The Arts: One of the most ignored and complex national realms

I BEGIN this column by referring to the letter in the May 22, 2023 edition of both the Stabroek News and the Kaieteur News by the Hon. Jermaine Figueira, M.P.
In this letter, he spoke on the economic value of the Arts as a vital economic niche, with the accompanying important relevance of copyright.
This dialogue has always persisted in this column, from its inception, and with this writer and many others in the print media much further back. What is new is that a young Member of Parliament has addressed this concept; its potential reality and legal platform.

That the talent and awareness exist cannot be questioned. But to do justice to this column, especially to someone exploring this conversation for the first time, vital things must be known. The Cultural Industries, as creative expressions in the global market language are referred to, revolve around arts and literature, music and entertainment, design and architecture, furniture, toys, electronic and board games, food products and ancestral treatments that we all turn to when strange pandemics come our way, just to make reference to a few items. What is, however, the essential ingredient towards the Cultural Industries is the legal provision of copyright, patent, and registered trademark. The latter, I think, is available, but there needs to be some discussion on the method. But for our Intellectual Property Rights (IPR), nothing exists. We must converse on its pros and cons. Most of us register abroad.

The giant elephant in the room is the fact that, like the minibuses, the useful bus touts, the speedboat transportation and the past ‘suitcase traders’, none were initiated by any government official. But by obvious recognition of what was needed, it possessed potential as a marketable product or venture, and can be packaged, from a people-survival standpoint with useful managerial advice.
Government’s contribution is, most times, to tax the initiative. When I touted the idea of the Cultural Industries locally, the result of an ACDA Symposium on Sunday, January 15 2012, the following necessity from experience came into conceptual being.

ESTABLISHMENT OF A CIS
“The establishment of a ‘Cultural Industries Secretariat (CIS)’, managed by a council of practitioners, minds that have evolved from this source will be the only practical path towards the gathering of talents towards the trade pathways beyond the current embarrassing state of ‘Hunter Gathering’. The CIS is defined in the following context, simplified for clarity, anticipating the limitations of majority responses that would most likely follow from most people out there when the debate went public.
The Cultural Industries Secretariat is a national-interest projection, which is a necessity, formulated to address existing niche industry development, employment and sustainability, along streams not indexed in the national socioeconomic discourse.”

Only one CEO publicly responded; that was Ramesh Persaud, who was then at IPED (Institute of Private Enterprise Development). We met, and Ramesh was on the ball with clarity of what the concept revolved around. He did put a proposal to me, which, unfortunately, I couldn’t grab, because I was hook, line and sinker into another project. I do have the curse of having multiple in-house projects, and not near to finishing any towards registration. And registration is the closure of the initial long difficult investment, from concept to manuscript to pre-press development, amidst the inevitable pauses caused by the pot-boilers that living demands.

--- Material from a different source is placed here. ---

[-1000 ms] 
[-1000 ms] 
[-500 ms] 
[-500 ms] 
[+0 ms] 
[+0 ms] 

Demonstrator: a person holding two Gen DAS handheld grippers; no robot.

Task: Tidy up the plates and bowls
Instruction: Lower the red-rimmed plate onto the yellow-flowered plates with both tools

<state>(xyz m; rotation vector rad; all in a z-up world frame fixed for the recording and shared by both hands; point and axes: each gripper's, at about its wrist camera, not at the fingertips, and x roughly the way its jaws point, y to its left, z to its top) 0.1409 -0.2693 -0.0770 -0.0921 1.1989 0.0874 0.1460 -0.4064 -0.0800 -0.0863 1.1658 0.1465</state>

When I was on the ERC (Ethnic Relations Commission), at the first meeting, I introduced a document on The Cultural Industries Secretariat. My take was that diversification of the economy, based on local potential, should be looked at. I theorised that if people are employed, they have fewer complaints about race, etc. Because all the wars of colonisation and disguised exploration were based on stealing other people’s IPR and wealth, which included medicines, fruits etc.

Neaz Subhan agreed. I figured that I was talking over the heads of the others, and I couldn’t blame them. This was not a leftover from our colonial past; this was new heritage taking shape. It never came up again, directly, over the three years we served, though its products became relevant during that period, but not without a fight most times. The current subvention is a product of that lobby that manifested in 2017; the only misconception is that the Cultural Industries revolve around small businesses that live through their product line, but there’s nothing wrong with encouraging young minds who want to help themselves.
It’s rough carrying new ideas to people, but I’ve explored the American and other models. Creative people, especially in the Comics, didn’t have it easy either, nor did black musicians, whose talents created the ‘Music Industry’. We’re at a threshold; let’s learn from the wheel, rather than try to reinvent it.